20091028

De novelas y otras historias


Línea a línea, llené mi niñez y adolescencia con una realidad alterna en la que nadie sufría por amor, la inteligencia y la habilidad valían más que la fuerza, y el conocimiento era la llave de la felicidad... Claro, mientras los adultos me dejaran leer en paz.
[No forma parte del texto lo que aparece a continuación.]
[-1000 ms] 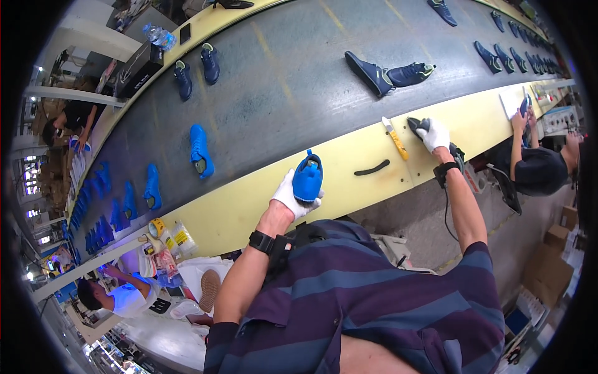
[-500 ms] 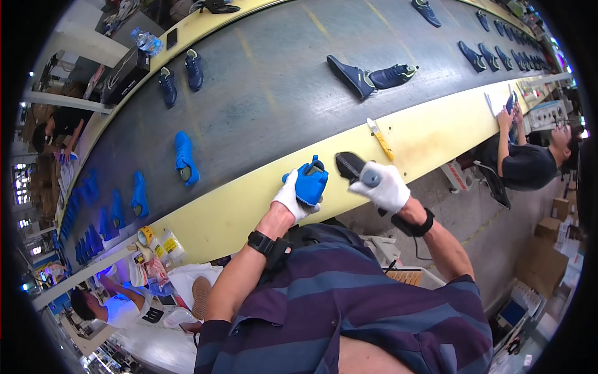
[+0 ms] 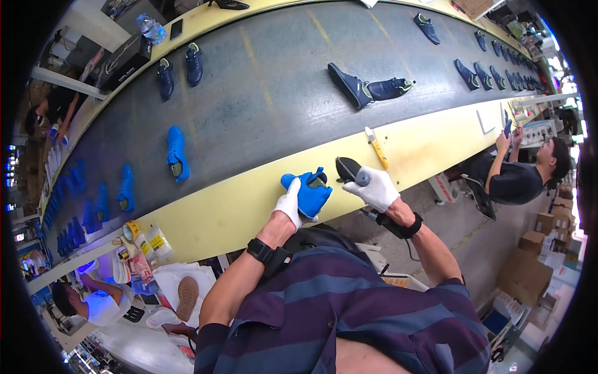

Los fines de semana íbamos a visitar parientes al rancho o nos presentábamos en el grupo scout; si no me había inscrito mi madre en clases especiales por las tardes, las horas de luz que dejaba la tarea eran para el entrenamiento de basquetbol o la escoleta de banda de guerra; luego, en la secundaria, hoy había clase de inglés y mañana de guitarra.
Sólo la insistencia infatigable de los adultos evitó que viviera patológicamente abstraído del mundo y, en vez de entrar a preparatoria cumplidos mis 15 años, como al cabo ocurrió, me fugara para siempre a La-La-Landia con una linda camisa de mangas muy largas.
¿Quién se sometería por propia voluntad, durante nueve años, al ambiente gris y saturado de rivalidad en un colegio católico para hombres, si en casa lo esperaban los leales personajes de Julio Verne, inteligentes, pacíficos, impávidos y siempre vencedores con su sola ciencia en todo tipo de aventuras, o por lo menos las anécdotas cautivantes que contaba la abuela sobre su niñez, vivida en el cerro durante la Revolución y la Cristera?
Yo, por lo menos, no. Había tanta testosterona en el colegio, que terminaba cada jornada harto de demostrar ser más hombre que otros o morir en el intento, aun en los primeros años: machito pa aguantar carrilla, machito pa soltar madrazos, pa no delatar al imbécil que provocaba la expulsión de uno; pa aguantar o poner balonazos, jugar guerritas a pedrada limpia o en las áreas prohibidas; pa no bostezar con los monólogos del padre prefecto o el padre director, en su oficina o en el pasillo –y para tragarse luego las burlas, en este último caso–.
Claro que no me quedaban ganas de salir por las tardes a tirar balonazos con los niños del barrio (que raramente lo hacía) ni hacer otras competencias de machismo (excepto en bicicleta, para lo que no era malo aunque aprendí tarde), ni de ir sábados y domingos al Penta para hacer lo mismo (de lo que me salvé hasta que tuve hijos). Yo lo que quería, cuando no había tarea, clases especiales ni salidas de fin de semana o vacaciones, era leer aventuras, pero de ésas en que el cerebro prevalece sobre los testículos y la razón sobre las pasiones. Por supuesto, Verne encabezó siempre mi lista de preferencias y luego, muy atrás, venían en masa Dickens, Stevenson, Kipling, Twain, los realistas españoles, Tolstoi y las leyendas medievales.
Cuando tenía ganas de relatos más verosímiles, mi abuela era una verdadera mina. Gracias a ella supe la historia –por ejemplo– de san José Isabel Flores antes que nadie lo conociera fuera de Matatlán, incluida su astucia para escapar de los perseguidores, su auténtica santidad y frugalidad (ella llegó a «echar gordas» para el venerado mártir y servirle el plato de frijoles); su trágica vida tan llena de sufrimientos, que pasó por la tortura postrera como por un florido prado.
Salgari, Alcott, Amicis y otros por el estilo siempre me parecieron (parecen) unos babosos melodramáticos que escribían para niñas y pusilánimes (más que yo, por lo menos). Además, me enojaba mucho que Salgari nunca concluyera sus historias en un solo libro, que siempre hubiera un oscuro secreto y un amor inconfesado, chapuzas mercadológicas dignas de una telenovela pero que nunca emplearían los escritores de verdad.. como Verne, por supuesto.